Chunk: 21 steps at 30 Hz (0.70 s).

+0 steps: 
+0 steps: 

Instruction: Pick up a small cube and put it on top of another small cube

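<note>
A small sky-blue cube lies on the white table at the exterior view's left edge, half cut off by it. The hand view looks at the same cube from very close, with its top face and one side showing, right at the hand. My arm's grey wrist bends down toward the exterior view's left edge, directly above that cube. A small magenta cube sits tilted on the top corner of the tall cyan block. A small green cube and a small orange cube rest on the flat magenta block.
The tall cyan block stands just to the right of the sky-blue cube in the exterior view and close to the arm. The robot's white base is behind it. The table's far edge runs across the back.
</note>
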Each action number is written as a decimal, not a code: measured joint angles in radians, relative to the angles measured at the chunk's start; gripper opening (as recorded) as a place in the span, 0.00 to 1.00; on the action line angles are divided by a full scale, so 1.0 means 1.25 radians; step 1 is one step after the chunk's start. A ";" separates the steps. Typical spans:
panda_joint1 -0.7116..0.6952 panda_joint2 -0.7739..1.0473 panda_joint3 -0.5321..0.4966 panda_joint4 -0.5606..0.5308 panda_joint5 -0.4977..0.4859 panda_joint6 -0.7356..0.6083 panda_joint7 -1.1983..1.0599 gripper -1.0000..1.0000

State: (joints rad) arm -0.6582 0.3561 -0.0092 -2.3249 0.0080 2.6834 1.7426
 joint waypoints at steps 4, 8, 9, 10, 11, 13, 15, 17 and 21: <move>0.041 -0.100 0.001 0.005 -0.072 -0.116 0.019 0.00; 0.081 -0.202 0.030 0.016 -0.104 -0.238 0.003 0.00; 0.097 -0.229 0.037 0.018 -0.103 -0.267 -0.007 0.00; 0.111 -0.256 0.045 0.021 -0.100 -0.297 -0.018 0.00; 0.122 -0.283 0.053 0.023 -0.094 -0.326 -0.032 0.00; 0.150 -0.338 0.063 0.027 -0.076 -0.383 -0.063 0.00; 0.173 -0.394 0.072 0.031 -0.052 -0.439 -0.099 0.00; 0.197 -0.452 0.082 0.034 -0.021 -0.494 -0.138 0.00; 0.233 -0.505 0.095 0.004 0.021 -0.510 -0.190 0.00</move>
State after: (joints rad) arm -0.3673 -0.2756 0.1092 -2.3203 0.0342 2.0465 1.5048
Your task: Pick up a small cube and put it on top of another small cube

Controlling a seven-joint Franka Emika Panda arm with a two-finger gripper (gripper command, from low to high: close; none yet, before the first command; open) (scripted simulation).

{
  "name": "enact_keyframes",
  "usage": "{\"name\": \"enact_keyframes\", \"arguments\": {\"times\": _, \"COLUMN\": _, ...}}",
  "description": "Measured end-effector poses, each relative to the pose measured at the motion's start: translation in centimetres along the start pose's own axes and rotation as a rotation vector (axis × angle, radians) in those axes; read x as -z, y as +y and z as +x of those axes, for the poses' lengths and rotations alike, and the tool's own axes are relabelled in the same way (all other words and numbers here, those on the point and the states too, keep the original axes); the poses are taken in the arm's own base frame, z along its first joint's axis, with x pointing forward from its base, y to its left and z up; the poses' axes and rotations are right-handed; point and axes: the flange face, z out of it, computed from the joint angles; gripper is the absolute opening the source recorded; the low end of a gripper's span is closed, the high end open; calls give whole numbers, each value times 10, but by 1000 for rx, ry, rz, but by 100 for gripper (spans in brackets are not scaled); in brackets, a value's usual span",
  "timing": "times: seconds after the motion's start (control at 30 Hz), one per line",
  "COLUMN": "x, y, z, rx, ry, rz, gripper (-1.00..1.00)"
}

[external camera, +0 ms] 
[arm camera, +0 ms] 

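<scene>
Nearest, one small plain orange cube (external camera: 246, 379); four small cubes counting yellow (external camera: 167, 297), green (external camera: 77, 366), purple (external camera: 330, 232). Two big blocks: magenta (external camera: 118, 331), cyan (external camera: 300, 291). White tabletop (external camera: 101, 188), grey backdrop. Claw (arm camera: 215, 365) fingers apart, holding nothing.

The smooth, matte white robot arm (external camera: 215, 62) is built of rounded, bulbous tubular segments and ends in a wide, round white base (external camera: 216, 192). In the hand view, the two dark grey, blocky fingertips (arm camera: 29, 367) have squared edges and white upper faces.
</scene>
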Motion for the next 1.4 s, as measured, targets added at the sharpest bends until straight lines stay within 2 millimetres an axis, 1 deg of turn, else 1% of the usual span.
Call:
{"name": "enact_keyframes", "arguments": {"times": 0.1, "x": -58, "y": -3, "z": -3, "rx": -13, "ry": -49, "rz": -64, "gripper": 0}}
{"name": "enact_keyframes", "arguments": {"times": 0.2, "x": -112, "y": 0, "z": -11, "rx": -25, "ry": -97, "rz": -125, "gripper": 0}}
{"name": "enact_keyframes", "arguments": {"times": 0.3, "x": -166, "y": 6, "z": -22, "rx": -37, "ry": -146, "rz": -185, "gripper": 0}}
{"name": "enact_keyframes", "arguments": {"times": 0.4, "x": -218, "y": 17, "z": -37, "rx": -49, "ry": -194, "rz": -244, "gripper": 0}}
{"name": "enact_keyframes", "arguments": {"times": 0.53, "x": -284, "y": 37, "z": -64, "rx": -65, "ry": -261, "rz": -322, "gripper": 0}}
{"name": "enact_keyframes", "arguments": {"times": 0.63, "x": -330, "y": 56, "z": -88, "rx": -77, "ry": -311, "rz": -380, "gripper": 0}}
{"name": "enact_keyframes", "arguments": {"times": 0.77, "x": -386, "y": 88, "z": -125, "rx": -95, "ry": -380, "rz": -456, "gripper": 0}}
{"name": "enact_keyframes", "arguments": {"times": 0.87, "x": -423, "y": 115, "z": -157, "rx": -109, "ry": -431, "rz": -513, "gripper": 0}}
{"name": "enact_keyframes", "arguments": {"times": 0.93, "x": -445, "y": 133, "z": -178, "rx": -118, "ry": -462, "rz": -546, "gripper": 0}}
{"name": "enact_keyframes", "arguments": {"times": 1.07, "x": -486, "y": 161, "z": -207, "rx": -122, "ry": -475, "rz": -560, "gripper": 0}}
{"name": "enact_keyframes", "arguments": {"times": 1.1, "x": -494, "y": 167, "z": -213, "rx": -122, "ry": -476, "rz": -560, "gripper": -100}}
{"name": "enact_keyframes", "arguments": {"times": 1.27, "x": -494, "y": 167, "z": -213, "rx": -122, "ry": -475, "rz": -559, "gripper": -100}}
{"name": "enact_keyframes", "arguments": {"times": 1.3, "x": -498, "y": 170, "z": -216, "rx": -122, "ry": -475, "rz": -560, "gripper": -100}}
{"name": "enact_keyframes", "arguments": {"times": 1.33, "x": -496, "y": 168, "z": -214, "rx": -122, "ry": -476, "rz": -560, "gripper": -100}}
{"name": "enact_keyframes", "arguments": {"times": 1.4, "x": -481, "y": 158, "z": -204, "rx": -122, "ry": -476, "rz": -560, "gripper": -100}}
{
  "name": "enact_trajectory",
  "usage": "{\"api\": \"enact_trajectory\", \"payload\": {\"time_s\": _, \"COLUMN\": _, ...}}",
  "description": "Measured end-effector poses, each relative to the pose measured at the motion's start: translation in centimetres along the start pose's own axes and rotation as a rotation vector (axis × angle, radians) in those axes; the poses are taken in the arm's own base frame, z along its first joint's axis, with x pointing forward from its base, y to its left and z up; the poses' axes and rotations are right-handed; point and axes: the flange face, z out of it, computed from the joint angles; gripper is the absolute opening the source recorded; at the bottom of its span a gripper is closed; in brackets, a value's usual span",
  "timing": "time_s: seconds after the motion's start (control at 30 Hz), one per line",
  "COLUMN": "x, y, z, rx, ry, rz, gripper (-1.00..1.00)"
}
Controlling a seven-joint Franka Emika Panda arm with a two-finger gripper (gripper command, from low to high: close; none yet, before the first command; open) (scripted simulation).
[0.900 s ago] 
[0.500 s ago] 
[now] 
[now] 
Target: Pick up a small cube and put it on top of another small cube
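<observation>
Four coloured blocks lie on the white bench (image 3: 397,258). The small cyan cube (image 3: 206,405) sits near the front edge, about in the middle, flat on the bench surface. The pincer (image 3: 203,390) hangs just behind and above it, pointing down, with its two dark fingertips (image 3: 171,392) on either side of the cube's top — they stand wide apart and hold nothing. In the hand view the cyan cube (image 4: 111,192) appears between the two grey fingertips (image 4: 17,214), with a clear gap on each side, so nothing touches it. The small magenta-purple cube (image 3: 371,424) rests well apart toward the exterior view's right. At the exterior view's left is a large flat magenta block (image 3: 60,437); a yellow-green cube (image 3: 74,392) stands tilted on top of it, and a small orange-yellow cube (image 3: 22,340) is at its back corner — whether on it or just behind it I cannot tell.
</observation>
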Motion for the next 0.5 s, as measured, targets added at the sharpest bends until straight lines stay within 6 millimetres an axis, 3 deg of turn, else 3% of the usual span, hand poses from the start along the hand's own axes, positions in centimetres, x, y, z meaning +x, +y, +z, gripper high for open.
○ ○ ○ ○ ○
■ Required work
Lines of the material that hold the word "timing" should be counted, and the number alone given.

■ Output for this exercise
2